INSTRUCTIONS FOR THE TASK. Apart from the images, the entire listing below must be restated word for word.
== SOURCE DATA
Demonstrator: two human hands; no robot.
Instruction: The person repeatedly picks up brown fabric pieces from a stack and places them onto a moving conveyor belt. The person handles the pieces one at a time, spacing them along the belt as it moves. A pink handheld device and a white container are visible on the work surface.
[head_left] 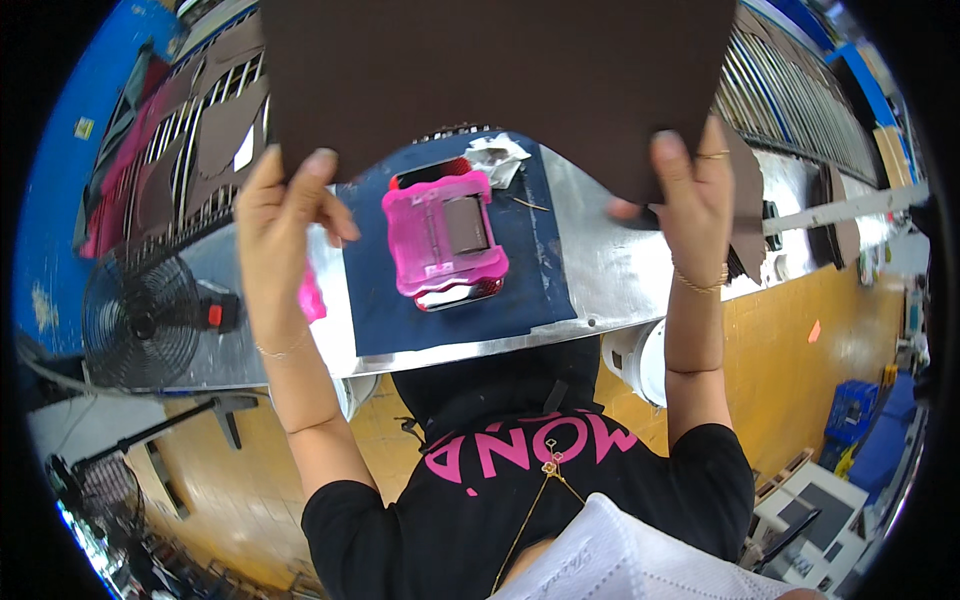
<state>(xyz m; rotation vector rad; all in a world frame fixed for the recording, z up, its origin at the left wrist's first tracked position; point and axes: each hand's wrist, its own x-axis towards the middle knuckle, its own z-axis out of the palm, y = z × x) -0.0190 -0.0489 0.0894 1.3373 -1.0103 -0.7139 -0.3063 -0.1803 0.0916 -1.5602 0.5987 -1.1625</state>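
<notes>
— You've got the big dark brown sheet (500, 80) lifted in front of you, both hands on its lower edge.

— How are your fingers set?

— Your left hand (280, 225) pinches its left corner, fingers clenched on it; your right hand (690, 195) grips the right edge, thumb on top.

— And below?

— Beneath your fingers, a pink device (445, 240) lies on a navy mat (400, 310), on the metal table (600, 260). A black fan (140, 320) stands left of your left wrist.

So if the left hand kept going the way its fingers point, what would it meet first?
The left hand already grips the lower left corner of the dark brown sheet, fingers pointing up. Going on, it would only slide along that sheet; what lies behind is hidden, and depth is unclear.
</notes>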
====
WRITTEN RESPONSE.
Demonstrator: two human hands; no robot.
Instruction: The person repeatedly picks up brown fabric pieces from a stack and places them onto a moving conveyor belt. The person handles the pieces one at a time, spacing them along the belt as it moves. A pink handheld device and a white container are visible on the work surface.
[head_left] 
<state>(xyz m; rotation vector rad; all in a world frame fixed for the recording, z up, its origin at the left wrist's first tracked position; point and axes: each hand's wrist, its own x-axis towards the middle knuckle, its own z-axis out of the palm, y = z × x) -0.0190 -0.0489 0.0894 1.3373 -1.0103 -0.7139 -0.3063 -0.1803 0.0916 -1.5602 0.5987 -1.1625</state>
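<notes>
— You've got the big dark brown sheet (500, 80) lifted in front of you, both hands on its lower edge.

— How are your fingers set?

— Your left hand (280, 225) pinches its left corner, fingers clenched on it; your right hand (690, 195) grips the right edge, thumb on top.

— And below?

— Beneath your fingers, a pink device (445, 240) lies on a navy mat (400, 310), on the metal table (600, 260). A black fan (140, 320) stands left of your left wrist.

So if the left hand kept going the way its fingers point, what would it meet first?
The left hand already grips the lower left corner of the dark brown sheet, fingers pointing up. Going on, it would only slide along that sheet; what lies behind is hidden, and depth is unclear.
</notes>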

What was asked for in the exercise is now done.